The agency is under some pressure to move swiftly in its review without sacrificing rigor. The Washington Post reports that the agency understands the urgent need for vaccines for this age group, and that once complete data has been submitted, it will take action quickly, given that the data supports authorization.
When asked about the potential of overlapping reviews, The Post reports that Peter Marks, director of the FDA’s Center for Biologics Evaluation and Research, shared in an interview that the FDA would not delay progress on either vaccine to wait for the other, saying that the applications would each be considered as soon as they are ready.
Moderna asks FDA to authorize its pediatric vaccine
April 28: More than a month since Moderna announced its pediatric vaccine had trial reached an endpoint, the company has officially asked the Food and Drug Administration (FDA) to authorize its vaccine for kids ages 6 months to 6 years for emergency use.
The company says it has also asked the FDA for authorization of its vaccines for kids ages 6 to 11 and 12 to 18 and will submit more data on those age groups in the coming weeks.
At this time, the Pfizer-BioNTech Covid vaccine is the only one authorized for kids ages 5 and up, meaning that parents of kids under age 5 will hopefully have the ability to vaccinate their kids against the virus soon.
Moderna says that their vaccine for the 6 months to 6 years age group will be one-fourth the dosage of its adult vaccine, at 25 micrograms in two shots. In clinical trials, newly analyzed data show the vaccine was found to be 51% effective in preventing illness in kids ages 6 months to 2 years, and 37% effective in preventing illness in kids 2 to 5 years old.

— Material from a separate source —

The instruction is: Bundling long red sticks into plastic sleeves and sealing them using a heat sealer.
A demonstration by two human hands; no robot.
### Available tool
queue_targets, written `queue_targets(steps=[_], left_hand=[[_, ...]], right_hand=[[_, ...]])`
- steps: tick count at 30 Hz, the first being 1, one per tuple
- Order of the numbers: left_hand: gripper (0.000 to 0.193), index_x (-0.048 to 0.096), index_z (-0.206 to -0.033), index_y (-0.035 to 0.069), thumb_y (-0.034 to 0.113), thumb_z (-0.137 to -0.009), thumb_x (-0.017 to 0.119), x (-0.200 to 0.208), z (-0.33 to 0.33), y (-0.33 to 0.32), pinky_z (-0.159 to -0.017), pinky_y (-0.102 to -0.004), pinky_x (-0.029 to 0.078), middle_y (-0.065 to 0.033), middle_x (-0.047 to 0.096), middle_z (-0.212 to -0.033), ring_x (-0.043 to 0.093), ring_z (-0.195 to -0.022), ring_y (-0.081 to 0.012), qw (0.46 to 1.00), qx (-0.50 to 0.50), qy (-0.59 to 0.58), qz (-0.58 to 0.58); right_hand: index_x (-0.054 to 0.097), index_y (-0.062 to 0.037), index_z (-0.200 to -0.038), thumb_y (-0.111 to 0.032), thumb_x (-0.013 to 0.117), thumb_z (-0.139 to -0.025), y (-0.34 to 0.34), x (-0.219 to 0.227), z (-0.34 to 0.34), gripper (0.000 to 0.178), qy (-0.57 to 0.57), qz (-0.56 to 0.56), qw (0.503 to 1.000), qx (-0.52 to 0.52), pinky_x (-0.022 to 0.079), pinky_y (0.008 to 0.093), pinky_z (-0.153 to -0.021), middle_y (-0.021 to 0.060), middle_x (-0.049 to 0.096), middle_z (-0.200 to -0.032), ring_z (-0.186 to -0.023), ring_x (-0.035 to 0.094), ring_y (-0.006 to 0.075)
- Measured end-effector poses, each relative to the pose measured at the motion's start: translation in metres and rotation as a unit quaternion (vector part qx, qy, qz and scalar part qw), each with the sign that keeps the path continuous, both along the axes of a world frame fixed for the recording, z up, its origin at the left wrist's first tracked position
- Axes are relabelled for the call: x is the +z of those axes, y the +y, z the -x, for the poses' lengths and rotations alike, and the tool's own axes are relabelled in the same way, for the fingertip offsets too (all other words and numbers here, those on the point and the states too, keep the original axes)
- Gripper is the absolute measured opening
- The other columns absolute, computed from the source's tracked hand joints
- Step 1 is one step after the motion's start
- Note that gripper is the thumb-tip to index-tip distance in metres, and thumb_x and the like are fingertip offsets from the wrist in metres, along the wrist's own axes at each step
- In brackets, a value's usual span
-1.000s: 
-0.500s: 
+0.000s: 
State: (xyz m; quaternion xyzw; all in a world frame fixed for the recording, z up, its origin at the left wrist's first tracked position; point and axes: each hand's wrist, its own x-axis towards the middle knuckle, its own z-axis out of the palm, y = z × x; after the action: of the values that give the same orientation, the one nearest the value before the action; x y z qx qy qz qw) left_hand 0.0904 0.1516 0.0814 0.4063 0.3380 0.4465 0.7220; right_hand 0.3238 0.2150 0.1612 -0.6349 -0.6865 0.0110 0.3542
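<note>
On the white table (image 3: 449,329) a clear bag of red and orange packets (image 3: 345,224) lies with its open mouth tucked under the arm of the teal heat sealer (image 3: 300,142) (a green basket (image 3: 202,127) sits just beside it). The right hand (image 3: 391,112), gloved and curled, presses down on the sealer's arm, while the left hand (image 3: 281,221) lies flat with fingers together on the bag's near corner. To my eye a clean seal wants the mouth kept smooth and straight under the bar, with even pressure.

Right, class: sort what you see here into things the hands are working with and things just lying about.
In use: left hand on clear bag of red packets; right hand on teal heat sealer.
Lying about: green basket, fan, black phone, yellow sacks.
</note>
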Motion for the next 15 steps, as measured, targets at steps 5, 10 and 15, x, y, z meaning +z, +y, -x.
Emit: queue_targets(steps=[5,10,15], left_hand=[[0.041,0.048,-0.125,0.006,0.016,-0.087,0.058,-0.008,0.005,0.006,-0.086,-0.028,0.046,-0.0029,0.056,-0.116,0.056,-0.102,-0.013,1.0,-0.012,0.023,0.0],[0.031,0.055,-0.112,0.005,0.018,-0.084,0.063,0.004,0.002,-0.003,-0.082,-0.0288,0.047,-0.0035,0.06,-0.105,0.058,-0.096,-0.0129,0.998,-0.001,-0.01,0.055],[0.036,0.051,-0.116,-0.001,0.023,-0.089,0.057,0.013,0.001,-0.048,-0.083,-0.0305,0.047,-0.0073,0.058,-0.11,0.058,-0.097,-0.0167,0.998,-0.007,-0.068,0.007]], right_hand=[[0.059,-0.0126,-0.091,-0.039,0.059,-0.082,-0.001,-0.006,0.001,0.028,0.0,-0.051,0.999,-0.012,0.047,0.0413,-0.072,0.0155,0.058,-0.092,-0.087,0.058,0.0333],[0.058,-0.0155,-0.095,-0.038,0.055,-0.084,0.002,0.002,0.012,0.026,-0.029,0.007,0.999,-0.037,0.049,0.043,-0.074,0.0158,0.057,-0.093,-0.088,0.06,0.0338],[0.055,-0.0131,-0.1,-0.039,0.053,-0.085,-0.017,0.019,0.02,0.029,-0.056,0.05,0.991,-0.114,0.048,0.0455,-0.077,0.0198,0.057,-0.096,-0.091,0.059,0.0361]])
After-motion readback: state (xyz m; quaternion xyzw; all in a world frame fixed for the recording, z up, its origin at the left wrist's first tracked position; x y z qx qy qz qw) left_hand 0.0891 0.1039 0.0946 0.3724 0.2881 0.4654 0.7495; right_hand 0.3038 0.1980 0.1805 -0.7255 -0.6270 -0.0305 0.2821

The efficacy rates are relatively low compared to what we've seen in previous pediatric trials with the Pfizer vaccine, but the Moderna trials were conducted at the height of the Omicron surge, which was better able to skirt the body's defenses than previous variants, says Dr. Paul Burton, Moderna’s chief medical officer.

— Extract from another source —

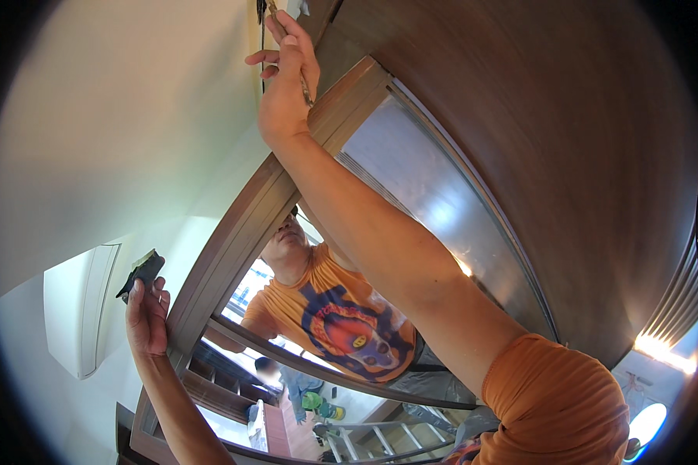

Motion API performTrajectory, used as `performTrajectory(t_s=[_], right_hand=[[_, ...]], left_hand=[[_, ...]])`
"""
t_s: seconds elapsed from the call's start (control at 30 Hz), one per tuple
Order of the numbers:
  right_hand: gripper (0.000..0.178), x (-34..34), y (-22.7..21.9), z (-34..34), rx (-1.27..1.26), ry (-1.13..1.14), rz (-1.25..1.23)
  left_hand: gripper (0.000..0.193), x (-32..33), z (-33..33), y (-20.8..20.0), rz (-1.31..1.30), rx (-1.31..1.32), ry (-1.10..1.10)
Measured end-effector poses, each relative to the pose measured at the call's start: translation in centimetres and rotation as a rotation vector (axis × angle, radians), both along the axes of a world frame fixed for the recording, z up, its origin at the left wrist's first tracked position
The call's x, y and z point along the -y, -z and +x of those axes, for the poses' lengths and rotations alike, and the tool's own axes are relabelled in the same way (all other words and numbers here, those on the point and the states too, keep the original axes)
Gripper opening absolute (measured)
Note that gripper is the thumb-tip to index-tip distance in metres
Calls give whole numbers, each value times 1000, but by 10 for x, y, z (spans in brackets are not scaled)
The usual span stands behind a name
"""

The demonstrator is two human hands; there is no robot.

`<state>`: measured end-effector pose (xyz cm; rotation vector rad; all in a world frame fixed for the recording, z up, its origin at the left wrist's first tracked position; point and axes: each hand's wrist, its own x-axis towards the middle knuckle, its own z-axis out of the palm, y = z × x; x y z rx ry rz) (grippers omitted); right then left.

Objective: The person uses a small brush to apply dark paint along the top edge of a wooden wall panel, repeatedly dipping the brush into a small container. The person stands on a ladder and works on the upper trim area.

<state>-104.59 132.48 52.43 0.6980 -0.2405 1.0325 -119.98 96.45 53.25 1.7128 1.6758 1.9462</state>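
High at the top, my right hand [288, 85] closes round a slim brown stick [307, 91], a fine paintbrush by its shape. Its upper end reaches a narrow dark gap between the pale wall and the brown wooden panel; the tip is cut off by the picture's edge. Lower left, my left hand [149, 314] pinches a small dark pad [143, 270] with a yellow-green edge, like a folded cloth or sponge. That hand is beside the wooden frame [233, 221] of a mirrored panel, and my right forearm crosses in front of it.
A broad dark wooden panel [551, 147] fills the right. The mirror [411, 167] reflects my orange shirt, a ladder [380, 440], green containers and another person. A white wall unit [77, 310] hangs at left. A lit strip [667, 355] glows at lower right.
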Motion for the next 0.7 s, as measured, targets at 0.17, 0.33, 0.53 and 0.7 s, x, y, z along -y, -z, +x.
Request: performTrajectory(t_s=[0.17, 0.33, 0.53, 0.7], right_hand=[[47, 3, 0, -1, 41, -17, -23], [51, 6, 0, 6, 45, -18, 1], [52, 14, -5, 25, 0, 86, -6], [51, 15, -5, 28, -13, 111, -4]], left_hand=[[47, 1, -1, 0, 2, 2, -3], [47, 2, -1, 0, -2, -3, 6], [46, 2, -1, 0, 8, 9, 6], [46, 3, -2, 0, 6, 10, 8]])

New data from the Centers for Disease Control and Prevention (CDC) released this week suggests that 75% of kids and teens have some evidence of virus antibodies at this point in the pandemic. But it's not currently known how long antibody protection will last, making vaccines still necessary to reduce the risk of infection—or reinfection. Boosters may also be part of the picture.
“We continue to believe those who are vaccinated and especially those who are boosted continue to have strong protection against severe disease even from BA.2.12.1,” says CDC Director Rochelle Walensky, MD, MPH.
Complete data is expected to be submitted to the FDA by May 9. The timeline for FDA authorization is still somewhat unclear, though experts say they believe the agency will move quickly while still providing a rigorous review, given the need for a vaccine for young kids.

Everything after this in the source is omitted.